1.リバースチャージ方式の実務上の注意点
(1)経過措置について
当分の間リバースチャージ方式により申告を行う必要があるのは下記の条件をいずれも満たす事業者のみとなります。(改正法附則42,44-2)
(a) 一般課税方式により申告する事業者
(b) 課税売上割合が95%未満の事業者
したがって、免税事業者や課税売上割合が95%以上の事業者は申告不要となります。
(2)課税標準について
今回の改正の適用開始日以降に国内において行った課税仕入れのうち、国外事業者から受けた「事業者向け電気通信利用役務の提供」については、その役務の提供を受けた国内事業者が、その「事業者向け電気通信利用役務の提供」に係る支払対価の額を課税標準として、消費税及び地方消費税の申告・納税を行うこととなります。
つまり、リバースチャージ方式で計算する場合の課税標準は次のとおりとなります。
課税標準額 = 課税資産の譲渡等の額 + 特定課税仕入れの額
(3)リバースチャージ方式の計算の際の考え方
上の図の場合、特定課税仕入れに係る消費税額が100あった場合には、次のような計算式となります。

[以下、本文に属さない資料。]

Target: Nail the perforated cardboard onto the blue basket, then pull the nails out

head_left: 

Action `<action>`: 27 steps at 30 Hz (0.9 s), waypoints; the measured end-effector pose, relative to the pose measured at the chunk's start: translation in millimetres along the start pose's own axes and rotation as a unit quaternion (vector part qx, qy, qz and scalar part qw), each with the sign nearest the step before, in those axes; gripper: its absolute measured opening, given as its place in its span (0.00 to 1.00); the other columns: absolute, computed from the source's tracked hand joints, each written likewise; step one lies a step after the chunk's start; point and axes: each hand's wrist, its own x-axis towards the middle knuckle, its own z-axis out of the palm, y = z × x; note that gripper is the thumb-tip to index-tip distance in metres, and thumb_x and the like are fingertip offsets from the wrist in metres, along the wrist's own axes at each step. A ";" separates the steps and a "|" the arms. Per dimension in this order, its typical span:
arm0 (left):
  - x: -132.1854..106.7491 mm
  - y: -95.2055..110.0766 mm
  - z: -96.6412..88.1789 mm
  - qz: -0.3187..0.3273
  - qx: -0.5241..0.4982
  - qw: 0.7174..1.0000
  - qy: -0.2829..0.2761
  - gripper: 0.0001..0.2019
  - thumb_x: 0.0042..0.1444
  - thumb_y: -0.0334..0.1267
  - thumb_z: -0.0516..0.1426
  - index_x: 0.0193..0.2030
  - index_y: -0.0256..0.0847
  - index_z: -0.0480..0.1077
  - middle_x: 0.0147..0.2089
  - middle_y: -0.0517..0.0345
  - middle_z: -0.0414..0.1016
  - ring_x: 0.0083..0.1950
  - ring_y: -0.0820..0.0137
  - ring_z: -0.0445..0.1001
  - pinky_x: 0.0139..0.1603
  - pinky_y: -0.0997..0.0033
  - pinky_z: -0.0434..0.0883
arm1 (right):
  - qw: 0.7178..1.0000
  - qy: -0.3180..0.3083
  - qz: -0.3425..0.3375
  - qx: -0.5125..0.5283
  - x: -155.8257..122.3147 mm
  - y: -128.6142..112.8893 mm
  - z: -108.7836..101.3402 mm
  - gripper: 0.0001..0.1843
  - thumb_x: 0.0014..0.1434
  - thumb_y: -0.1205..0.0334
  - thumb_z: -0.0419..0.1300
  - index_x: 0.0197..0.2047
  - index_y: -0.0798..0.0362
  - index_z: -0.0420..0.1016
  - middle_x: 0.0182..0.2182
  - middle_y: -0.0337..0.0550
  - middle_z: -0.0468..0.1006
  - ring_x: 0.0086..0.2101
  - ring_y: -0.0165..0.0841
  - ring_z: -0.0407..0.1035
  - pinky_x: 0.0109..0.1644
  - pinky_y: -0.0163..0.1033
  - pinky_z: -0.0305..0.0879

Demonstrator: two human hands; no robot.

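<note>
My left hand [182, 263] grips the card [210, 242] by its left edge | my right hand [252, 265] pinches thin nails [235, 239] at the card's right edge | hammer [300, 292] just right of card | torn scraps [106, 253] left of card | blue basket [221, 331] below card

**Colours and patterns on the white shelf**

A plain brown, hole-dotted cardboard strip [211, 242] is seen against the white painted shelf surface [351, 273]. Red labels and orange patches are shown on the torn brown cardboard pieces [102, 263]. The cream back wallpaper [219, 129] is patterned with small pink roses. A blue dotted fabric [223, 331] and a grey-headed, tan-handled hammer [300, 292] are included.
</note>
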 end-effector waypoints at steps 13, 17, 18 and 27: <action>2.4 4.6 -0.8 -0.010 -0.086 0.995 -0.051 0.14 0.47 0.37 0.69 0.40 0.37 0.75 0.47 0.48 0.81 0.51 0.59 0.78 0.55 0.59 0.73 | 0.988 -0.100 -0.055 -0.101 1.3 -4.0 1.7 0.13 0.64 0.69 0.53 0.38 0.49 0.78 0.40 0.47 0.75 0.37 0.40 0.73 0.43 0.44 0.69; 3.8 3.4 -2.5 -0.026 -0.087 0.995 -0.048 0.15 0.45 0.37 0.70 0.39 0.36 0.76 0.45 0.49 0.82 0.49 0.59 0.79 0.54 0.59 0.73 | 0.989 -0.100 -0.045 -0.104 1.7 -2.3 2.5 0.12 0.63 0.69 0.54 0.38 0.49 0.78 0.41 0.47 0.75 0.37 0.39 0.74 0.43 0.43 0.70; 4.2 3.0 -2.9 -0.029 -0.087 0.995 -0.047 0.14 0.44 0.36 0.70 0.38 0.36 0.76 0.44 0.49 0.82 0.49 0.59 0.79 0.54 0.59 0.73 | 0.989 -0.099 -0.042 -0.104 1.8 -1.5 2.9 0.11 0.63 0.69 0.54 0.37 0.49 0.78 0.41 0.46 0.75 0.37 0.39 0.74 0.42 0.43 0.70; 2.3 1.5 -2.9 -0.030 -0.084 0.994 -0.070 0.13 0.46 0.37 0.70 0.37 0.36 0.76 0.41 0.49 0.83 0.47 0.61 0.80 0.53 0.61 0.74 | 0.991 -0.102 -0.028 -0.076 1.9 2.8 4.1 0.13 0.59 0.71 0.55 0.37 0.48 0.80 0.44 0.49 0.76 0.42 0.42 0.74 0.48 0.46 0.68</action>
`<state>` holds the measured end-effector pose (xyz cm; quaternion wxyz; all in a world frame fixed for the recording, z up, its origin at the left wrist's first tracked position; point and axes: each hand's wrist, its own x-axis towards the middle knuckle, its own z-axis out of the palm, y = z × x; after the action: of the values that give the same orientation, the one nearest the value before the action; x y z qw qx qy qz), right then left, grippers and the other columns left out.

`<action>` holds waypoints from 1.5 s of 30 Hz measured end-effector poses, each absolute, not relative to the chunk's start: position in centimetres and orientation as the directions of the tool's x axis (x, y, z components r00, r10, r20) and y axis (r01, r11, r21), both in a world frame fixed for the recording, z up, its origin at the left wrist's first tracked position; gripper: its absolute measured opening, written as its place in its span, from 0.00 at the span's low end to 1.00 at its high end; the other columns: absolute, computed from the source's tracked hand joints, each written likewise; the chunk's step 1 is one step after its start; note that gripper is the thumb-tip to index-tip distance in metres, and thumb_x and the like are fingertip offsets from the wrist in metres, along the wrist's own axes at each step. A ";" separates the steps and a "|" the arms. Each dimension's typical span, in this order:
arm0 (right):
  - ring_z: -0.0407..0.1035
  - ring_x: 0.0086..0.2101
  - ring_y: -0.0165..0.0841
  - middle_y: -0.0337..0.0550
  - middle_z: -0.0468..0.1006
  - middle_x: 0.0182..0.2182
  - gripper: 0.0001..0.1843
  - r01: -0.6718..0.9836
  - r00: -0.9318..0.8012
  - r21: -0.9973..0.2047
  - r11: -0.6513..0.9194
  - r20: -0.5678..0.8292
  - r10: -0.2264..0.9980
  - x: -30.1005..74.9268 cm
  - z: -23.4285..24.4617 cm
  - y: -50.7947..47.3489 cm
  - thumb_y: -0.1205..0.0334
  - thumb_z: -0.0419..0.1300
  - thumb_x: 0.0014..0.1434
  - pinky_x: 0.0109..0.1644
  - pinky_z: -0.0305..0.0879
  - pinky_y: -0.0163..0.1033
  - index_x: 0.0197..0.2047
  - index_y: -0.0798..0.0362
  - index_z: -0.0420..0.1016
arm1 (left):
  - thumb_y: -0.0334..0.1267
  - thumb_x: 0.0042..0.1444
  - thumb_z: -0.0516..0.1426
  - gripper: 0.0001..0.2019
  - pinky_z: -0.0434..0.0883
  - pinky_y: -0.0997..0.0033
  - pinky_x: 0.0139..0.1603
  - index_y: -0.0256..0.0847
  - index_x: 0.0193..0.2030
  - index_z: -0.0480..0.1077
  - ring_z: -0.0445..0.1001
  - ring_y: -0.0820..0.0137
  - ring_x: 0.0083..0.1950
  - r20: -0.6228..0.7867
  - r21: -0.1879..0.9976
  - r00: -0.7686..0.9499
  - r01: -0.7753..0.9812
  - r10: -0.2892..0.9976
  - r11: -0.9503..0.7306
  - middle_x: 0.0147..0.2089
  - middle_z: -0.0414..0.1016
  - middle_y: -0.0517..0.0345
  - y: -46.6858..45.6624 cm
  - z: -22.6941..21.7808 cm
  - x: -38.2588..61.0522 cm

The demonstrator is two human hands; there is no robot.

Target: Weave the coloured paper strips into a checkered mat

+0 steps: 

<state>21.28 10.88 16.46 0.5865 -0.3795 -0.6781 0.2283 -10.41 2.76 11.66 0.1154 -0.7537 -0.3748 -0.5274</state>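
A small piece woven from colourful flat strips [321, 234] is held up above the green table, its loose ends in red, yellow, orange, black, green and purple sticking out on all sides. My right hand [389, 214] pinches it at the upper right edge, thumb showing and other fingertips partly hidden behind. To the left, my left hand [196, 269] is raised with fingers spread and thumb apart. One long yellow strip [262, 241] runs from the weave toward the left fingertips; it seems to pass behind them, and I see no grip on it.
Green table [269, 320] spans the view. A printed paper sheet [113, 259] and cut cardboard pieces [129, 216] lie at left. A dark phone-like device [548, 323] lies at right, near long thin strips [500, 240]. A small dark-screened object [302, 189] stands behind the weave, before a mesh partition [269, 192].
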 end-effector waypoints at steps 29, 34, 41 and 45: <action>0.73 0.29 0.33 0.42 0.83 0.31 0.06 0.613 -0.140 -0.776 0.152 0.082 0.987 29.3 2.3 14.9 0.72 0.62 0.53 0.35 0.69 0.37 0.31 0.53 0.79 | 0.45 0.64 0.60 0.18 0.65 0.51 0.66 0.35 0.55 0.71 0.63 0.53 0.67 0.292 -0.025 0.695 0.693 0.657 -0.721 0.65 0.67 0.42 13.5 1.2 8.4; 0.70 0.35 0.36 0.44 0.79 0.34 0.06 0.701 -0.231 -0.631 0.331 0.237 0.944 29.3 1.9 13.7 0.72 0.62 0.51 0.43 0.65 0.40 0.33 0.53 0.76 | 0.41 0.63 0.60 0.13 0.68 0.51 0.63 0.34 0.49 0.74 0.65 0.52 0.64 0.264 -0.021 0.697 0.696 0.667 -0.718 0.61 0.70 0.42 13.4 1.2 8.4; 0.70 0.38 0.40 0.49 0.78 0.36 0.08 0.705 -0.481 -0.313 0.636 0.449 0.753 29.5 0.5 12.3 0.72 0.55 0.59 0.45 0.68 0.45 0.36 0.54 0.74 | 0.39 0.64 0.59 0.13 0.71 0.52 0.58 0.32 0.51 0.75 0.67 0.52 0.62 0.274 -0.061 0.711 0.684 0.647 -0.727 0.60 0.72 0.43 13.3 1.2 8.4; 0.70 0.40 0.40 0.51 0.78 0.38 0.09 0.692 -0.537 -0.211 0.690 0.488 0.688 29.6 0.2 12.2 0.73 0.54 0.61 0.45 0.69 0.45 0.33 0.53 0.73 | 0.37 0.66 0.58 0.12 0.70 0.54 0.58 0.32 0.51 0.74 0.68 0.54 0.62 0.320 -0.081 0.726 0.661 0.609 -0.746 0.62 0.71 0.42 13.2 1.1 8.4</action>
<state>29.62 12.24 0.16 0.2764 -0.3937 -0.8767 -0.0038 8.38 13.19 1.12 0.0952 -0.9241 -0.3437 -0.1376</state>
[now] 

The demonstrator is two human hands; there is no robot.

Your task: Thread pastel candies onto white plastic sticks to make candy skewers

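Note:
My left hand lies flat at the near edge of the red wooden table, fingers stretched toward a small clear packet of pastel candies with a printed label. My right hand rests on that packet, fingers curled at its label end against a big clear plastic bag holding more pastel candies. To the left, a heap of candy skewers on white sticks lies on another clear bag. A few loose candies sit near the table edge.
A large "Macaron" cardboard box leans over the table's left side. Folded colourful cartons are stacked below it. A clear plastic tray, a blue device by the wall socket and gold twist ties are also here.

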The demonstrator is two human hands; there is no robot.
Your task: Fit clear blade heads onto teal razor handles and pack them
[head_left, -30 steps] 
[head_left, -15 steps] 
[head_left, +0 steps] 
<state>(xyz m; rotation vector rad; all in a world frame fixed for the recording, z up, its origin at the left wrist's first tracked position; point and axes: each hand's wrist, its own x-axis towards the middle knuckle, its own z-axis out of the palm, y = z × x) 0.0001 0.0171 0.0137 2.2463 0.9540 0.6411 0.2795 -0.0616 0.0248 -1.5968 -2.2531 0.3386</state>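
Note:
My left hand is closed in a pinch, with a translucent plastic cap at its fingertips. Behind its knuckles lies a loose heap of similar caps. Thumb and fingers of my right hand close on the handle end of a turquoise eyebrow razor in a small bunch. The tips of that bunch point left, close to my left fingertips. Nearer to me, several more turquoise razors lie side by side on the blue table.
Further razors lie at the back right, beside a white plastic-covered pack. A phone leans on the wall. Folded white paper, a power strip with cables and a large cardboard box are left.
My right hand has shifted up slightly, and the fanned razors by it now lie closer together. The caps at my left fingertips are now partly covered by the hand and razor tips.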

100(課税標準に係る消費税額) - ( 100(控除される消費税額)×80%) = 20(納付すべき消費税額)
2.リバースチャージの仕訳例
事業者向け電気通信利用役務の提供(広告宣伝)を受け、10,000円を支払った場合の仕訳例は以下の通りです。
広告宣伝費 10,800 / 現預金 10,000
預り金 800
源泉所得税を預かった際の仕訳をイメージしていただければ分かりやすいかと思います。
3.具体的な計算例
当該課税期間における課税売上げ等が下記の通りのとき
(A)課税売上げ(税抜) 70,000千円
(B)非課税売上げ 9,800千円
(C)課税仕入れ(税込) 43,200千円
(D)特定課税仕入れ 800千円
(C)の内訳
(a)課税売上対応 32,400千円
(b)非課税売上対応 7,560千円
(c)共通対応 3,240千円
(D)の内訳
共通対応 800千円
1)課税標準額
(A)70,000千円+(D)800千円(※1)=70,800千円
(※1)特定課税仕入れに係る支払対価の額を課税標準額に算入する
2)課税標準額に係る消費税額
1)70,800千円×6.3%=4,460,400円
3)仕入控除税額の計算(個別対応方式)
(C-a)32,400千円×6.3/108=1,890,000円(課税売上対応)
(C-c)3,240千円 ×6.3/108=189,000円(共通対応)
(D)800千円 ×6.3/100=50,400円(共通対応)(※2)
(189,000円+50,400円)×((A)70,000千円/((A)70,000千円+(B)9,800千円))=210,000千円
1,890,000円+210,000円=2,100,000円
(※2)特定課税仕入れに係る支払対価の額についても、課税仕入れとして仕入税額控除の計算を行う
(1)納付すべき消費税額
2)4,460,400円-3)2,100,000円=2,360,400円
(2)納付すべき地方消費税の課税標準額及び地方消費税額
(1)2,360,400円×17/63=636,900円(百円未満切捨)
(3)納付すべき消費税及び地方消費税の額
(1)2,360,400円+(2)636,900円=2,997,300円
以上、2週にわたって「国境を超えた役務の提供に対する消費税課税の見直し」について書いて参りました。
事業者向け電気通信利用役務の提供を受けた場合のリバースチャージ方式についてはやや複雑ですが、きちんと理解して新しい制度に備えましょう。